Une nouvelle étape majeure vient d’être franchie dans la quête de la supraconductivité. Pour la première fois, des physiciens ont développé un courant électrique n’opposant aucune résistance à température ambiante.

Découverte pour la première fois en 1911, la supraconductivité est un objectif ardemment poursuivi en physique. Son principe est de n’offrir aucune résistance au courant électrique et de ne pas se laisser pénétrer par les champs magnétiques (effet Meissner). L’atteindre marquerait alors une nouvelle ère : celles des électroaimants, du transport et du stockage de l’énergie ou encore des métamatériaux aux propriétés incroyables. Néanmoins, il y a un hic.

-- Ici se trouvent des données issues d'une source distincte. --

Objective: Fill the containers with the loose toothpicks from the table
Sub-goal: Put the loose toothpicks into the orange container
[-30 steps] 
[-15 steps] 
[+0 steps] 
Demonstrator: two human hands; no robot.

En effet, nous sommes depuis quelques années capables de créer des matériaux supraconducteurs, mais uniquement lorsqu’ils sont refroidis à des températures extrêmes, bien en dessous de zéro. Le problème, c’est que le maintien de ces matériaux à de telles températures est difficile et particulièrement coûteux.

Aussi, l’un des Graals de la physique moderne serait de pouvoir développer et maintenir des matériaux supraconducteurs, mais à températures ambiantes. En ce sens, un nouveau pas vient d’être franchi par des chercheurs de l’Université américaine de Rochester.

Une supraconductivité à 14,5°C

Au cours de ces dernières années, le physicien Ranga Dias et son équipe n’ont cessé d’expérimenter différents matériaux, tels que les oxydes de cuivre et les produits chimiques à base de fer. Toutefois, c’est avec l’hydrogène, largement abondant dans l’univers, que les chercheurs ont trouvé la « bonne formule ».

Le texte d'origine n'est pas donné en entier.